Inpatient glycemic safety: Operationalizing the ADA’s call for safer insulin use

EndoTool from Monarch Medical Technologies, a Glooko CompanyThe 2026 Standards dedicate significant space to preventing hypoglycemia, hyperglycemia, and hyperglycemic crises, events that disproportionately impact people with diabetes during hospitalization or acute illness. ADA guidance reinforces the need for:

  • Structured insulin protocols
  • Frequent monitoring to adjust dosing
  • Systems that minimize variation in clinical decision-making
  • Approaches that reduce risk during periods of physiologic instability

This is exactly where EndoTool, developed by Monarch Medical Technologies, a Glooko Company, plays a transformative role. EndoTool brings advanced, patient-specific insulin dosing to inpatient settings, enabling dynamic adjustments based on each patient’s evolving physiology. By reducing glycemic variability and supporting timely identification of trends, EndoTool aligns directly with ADA recommendations around individualized glycemic targets, hypoglycemia prevention, and safer transitions of care.

As health systems work to connect inpatient and outpatient data streams, as the Standards increasingly encourage, EndoTool and Glooko have the potential to create a more actionable ecosystem. Patients leave the hospital with a more stable glycemic trajectory, and outpatient teams gain a clearer picture of what occurred during admission, supporting smoother recovery and reduced readmissions.

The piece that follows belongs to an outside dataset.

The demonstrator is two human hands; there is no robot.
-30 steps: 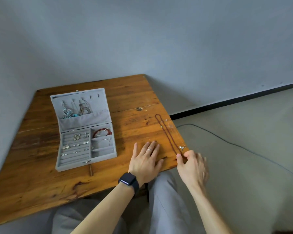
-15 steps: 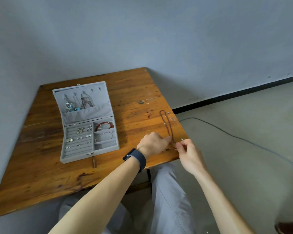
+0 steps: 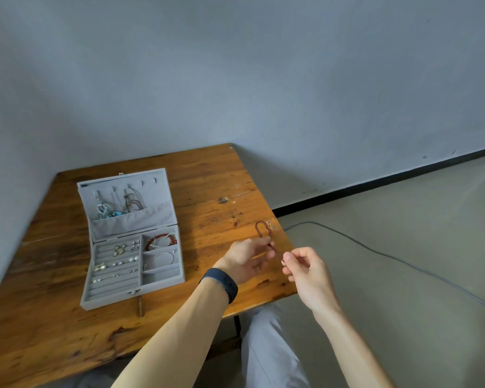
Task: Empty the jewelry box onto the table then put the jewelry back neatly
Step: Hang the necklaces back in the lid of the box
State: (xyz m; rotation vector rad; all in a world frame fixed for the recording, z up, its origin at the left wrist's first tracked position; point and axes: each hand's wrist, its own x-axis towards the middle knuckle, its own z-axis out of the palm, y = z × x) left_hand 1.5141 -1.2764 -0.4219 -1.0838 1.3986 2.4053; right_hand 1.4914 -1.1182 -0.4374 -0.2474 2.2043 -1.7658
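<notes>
A grey jewelry box (image 3: 111,294) stands open on the wooden table (image 3: 48,317), left of both hands. Its lid pocket holds necklaces, its tray holds earrings, a red bracelet (image 3: 162,238) and a silver bangle (image 3: 159,258). A dark red beaded necklace (image 3: 261,229) lies near the table's right edge, its far loop still on the wood. My left hand (image 3: 247,260) pinches the necklace near its middle. My right hand (image 3: 305,271) pinches its near end just off the table edge.
A dark cable (image 3: 375,252) runs across the concrete floor on the right. The table sits in a corner between grey walls. My grey trouser legs (image 3: 266,354) are below the table's front edge. A dark watch (image 3: 221,284) is on my left wrist.
My left hand went from lying flat on the table to pinching the necklace. Both hands lifted the necklace's near part off the wood. The view tilted up.
</notes>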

A vision aligned with where diabetes care is going

Across all 2026 recommendations, a single theme stands out: better outcomes depend on proactive, connected, team-based, data-driven care. The Standards call for more timely therapy changes, broader Diabetes Self-Management Education and Support (DSMES) access, stronger telehealth offerings, and improved system-level accountability.

At Glooko, we’re proud to support clinicians and health systems in delivering on those goals by making diabetes data easier to use, helping teams coordinate more effectively, and empowering people with diabetes with insights that fit their daily lives.

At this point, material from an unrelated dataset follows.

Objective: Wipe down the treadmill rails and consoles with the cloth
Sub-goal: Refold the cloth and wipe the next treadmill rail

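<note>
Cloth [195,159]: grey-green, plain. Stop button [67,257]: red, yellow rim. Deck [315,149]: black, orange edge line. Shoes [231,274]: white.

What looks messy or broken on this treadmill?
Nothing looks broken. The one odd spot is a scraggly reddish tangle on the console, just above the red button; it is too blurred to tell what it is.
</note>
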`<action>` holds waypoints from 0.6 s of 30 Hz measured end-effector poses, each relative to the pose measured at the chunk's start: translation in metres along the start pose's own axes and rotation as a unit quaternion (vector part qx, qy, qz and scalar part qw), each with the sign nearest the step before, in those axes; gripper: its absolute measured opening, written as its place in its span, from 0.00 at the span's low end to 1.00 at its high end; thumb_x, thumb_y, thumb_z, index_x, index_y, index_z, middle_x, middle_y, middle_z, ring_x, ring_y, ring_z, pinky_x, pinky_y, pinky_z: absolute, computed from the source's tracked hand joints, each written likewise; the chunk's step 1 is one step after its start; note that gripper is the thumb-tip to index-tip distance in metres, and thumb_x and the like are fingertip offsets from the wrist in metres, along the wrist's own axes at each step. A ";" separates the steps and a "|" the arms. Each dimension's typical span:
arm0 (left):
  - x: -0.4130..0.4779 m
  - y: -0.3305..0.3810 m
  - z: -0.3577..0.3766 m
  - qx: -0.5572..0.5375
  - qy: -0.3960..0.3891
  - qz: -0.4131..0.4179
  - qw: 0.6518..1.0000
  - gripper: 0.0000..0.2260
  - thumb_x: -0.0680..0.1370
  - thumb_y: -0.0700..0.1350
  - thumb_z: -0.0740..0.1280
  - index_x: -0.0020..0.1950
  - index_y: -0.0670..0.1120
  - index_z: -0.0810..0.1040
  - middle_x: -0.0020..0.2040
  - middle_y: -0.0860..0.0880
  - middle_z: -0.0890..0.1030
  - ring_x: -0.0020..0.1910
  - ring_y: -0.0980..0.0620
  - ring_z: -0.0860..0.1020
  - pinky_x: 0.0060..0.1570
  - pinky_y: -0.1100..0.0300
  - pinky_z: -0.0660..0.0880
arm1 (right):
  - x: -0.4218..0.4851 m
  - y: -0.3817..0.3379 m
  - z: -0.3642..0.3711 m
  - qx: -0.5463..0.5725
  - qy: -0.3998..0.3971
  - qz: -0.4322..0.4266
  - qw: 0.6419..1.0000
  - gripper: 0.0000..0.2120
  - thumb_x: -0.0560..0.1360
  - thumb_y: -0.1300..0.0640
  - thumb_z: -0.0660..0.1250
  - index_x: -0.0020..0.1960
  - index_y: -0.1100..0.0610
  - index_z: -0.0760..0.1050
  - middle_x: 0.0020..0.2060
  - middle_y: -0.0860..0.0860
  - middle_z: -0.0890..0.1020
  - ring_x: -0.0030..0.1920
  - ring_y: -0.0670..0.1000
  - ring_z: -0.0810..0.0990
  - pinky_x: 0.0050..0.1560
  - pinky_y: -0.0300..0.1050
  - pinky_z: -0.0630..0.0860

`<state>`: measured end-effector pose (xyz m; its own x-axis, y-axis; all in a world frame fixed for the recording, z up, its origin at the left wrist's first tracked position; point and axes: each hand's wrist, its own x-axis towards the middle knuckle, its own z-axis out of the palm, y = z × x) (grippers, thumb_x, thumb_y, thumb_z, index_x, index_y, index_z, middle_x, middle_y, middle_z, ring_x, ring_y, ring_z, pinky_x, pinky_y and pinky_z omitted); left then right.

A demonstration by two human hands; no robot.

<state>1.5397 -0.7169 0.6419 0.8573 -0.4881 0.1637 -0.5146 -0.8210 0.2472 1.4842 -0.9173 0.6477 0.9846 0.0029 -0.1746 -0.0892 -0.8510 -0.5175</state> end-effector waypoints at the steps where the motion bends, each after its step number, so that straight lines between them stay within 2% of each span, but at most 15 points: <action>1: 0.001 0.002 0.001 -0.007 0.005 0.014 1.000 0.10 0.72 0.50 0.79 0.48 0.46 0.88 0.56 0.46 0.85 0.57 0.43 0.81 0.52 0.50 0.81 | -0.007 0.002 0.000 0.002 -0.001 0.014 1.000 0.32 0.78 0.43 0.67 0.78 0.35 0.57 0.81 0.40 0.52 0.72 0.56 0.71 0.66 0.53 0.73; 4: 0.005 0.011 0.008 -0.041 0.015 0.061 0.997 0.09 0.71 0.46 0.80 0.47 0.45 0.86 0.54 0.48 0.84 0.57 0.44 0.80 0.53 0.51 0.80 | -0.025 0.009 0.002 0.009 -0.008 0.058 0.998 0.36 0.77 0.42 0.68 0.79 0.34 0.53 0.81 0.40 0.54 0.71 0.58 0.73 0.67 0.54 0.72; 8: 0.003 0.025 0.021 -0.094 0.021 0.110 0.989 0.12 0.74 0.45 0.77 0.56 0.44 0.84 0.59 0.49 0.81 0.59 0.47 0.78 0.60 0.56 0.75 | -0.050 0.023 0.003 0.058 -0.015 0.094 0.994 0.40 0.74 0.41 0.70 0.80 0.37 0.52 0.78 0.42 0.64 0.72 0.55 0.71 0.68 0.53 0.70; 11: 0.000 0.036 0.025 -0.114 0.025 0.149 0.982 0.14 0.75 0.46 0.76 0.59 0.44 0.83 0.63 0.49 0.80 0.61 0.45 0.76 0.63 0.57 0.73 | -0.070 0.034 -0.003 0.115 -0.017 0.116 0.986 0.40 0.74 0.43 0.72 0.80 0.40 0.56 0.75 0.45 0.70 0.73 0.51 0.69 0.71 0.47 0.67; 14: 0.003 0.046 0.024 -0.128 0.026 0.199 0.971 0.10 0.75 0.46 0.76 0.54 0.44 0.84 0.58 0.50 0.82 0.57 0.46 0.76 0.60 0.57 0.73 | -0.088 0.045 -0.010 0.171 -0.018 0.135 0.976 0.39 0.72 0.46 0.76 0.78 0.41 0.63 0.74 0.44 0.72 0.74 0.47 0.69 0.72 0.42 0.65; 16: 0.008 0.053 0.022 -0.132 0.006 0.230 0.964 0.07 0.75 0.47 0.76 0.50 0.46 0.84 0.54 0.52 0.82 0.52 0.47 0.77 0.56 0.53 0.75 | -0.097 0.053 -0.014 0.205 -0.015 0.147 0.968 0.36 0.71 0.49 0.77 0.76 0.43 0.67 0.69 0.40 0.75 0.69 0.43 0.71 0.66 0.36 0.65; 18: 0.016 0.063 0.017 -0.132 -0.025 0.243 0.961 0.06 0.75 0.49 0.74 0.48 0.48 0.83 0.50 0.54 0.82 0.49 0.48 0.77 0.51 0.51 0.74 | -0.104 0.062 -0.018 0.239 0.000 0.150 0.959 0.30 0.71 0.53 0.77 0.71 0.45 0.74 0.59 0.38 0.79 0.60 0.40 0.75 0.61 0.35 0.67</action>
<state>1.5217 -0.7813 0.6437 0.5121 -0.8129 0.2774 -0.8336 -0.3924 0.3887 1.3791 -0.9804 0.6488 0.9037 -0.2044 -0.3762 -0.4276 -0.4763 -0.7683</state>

The work ahead is significant, but the path is clearer than ever. Together, we can turn these standards into sustained, measurable improvements in the health of patients and the clinician experience.

EndoTool is developed and marketed by Monarch Medical Technologies, a Glooko Company. EndoTool is an FDA-cleared Class II medical device indicated for inpatient use as described in its Instructions for Use. Glooko’s diabetes management platform and EndoTool are currently independent solutions.